PROBLEM STATEMENT →
Scan the entries line by line and return those with "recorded".

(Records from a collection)
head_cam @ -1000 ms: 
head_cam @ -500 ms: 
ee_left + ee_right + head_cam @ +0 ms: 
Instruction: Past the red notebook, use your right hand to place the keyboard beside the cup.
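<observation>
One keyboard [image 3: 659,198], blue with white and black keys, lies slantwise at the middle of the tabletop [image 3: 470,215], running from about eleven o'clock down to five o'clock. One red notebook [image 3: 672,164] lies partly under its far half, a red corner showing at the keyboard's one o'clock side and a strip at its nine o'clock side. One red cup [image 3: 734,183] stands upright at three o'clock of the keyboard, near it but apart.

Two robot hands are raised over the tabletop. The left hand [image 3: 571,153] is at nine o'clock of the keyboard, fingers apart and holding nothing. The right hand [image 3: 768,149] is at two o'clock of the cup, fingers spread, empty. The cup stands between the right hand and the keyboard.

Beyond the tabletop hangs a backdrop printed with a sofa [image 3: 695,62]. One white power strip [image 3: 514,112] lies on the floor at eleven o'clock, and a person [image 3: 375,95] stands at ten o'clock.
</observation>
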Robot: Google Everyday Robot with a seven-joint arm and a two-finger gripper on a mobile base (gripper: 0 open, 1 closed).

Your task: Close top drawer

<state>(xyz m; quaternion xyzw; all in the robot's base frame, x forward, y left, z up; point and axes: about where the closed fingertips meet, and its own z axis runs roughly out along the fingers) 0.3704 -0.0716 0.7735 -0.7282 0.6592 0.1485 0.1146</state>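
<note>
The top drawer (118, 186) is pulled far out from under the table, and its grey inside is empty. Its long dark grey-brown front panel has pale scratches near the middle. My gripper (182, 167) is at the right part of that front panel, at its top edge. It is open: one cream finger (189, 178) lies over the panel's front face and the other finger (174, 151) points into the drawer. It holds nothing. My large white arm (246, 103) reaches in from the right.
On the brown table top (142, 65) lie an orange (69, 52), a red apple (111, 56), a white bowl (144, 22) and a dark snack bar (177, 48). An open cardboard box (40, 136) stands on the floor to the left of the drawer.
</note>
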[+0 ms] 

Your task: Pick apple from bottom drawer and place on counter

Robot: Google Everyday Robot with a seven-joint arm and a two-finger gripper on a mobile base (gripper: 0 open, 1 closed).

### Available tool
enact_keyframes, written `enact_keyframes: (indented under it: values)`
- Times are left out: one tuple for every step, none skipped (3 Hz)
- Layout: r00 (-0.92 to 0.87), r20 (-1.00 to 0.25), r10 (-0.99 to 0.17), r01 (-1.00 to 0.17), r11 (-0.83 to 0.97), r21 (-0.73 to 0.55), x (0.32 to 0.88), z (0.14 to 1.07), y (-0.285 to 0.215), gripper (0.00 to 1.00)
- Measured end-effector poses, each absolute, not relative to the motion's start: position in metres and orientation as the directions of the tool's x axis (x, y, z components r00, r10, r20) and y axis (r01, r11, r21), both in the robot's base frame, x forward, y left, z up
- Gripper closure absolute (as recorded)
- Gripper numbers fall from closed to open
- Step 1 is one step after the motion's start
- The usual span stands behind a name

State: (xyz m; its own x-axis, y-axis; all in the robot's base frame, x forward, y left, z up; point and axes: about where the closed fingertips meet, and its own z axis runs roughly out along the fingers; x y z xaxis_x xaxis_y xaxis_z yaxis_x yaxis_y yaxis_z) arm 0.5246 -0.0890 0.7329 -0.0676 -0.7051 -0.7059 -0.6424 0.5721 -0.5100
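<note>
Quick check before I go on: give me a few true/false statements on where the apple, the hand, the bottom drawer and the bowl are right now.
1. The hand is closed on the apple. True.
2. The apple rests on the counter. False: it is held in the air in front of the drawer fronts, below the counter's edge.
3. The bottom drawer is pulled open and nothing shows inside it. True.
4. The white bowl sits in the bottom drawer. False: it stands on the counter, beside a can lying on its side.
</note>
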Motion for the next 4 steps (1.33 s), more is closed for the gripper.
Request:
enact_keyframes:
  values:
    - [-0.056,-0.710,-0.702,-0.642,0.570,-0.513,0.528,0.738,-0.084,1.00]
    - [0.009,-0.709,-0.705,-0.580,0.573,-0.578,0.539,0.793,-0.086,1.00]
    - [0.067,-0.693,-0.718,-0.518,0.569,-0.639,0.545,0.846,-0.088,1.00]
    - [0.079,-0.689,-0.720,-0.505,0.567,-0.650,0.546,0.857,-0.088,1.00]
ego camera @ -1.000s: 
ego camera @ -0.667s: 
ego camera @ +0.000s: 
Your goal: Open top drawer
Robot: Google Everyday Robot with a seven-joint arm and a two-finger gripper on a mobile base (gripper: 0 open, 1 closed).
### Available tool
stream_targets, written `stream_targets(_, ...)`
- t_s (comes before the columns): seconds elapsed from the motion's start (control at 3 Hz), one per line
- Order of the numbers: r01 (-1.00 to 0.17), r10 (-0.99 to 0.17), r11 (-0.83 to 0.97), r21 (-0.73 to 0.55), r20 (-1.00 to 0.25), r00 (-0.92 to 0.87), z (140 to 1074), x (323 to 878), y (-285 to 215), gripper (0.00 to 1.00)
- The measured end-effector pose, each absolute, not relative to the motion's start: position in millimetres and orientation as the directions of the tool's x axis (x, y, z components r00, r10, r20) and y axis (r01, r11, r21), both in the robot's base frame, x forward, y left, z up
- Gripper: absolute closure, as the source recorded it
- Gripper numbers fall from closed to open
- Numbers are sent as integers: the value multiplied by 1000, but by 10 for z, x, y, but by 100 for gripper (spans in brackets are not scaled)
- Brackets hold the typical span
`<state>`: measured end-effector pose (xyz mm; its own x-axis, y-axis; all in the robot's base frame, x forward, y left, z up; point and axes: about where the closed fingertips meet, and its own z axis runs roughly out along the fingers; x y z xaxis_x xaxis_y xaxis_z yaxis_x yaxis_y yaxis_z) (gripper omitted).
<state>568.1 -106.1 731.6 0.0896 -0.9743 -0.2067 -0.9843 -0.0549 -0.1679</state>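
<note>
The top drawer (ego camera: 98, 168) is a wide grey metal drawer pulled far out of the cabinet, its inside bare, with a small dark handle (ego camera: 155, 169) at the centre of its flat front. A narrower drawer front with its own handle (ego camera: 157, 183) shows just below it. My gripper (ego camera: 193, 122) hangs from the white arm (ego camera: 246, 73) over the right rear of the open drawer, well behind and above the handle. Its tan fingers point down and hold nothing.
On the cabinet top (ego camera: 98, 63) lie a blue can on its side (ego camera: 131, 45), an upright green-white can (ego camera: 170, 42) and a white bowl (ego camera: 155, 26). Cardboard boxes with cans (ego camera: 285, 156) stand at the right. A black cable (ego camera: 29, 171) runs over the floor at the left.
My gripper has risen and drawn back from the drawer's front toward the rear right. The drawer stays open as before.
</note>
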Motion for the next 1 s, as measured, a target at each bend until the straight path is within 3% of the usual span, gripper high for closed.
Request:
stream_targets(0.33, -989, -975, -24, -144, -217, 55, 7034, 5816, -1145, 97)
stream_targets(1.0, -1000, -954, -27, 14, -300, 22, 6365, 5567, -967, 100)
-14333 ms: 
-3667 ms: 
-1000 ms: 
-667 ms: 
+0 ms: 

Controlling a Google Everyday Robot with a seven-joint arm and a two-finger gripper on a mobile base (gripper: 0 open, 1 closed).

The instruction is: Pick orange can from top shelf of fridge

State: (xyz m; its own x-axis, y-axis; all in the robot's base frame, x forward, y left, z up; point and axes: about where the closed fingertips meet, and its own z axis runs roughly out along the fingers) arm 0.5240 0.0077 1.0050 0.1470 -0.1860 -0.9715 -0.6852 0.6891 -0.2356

OUTPUT FOR THIS TASK →
- Gripper closure absolute (as recorded)
- Gripper: absolute closure, as the source recorded it

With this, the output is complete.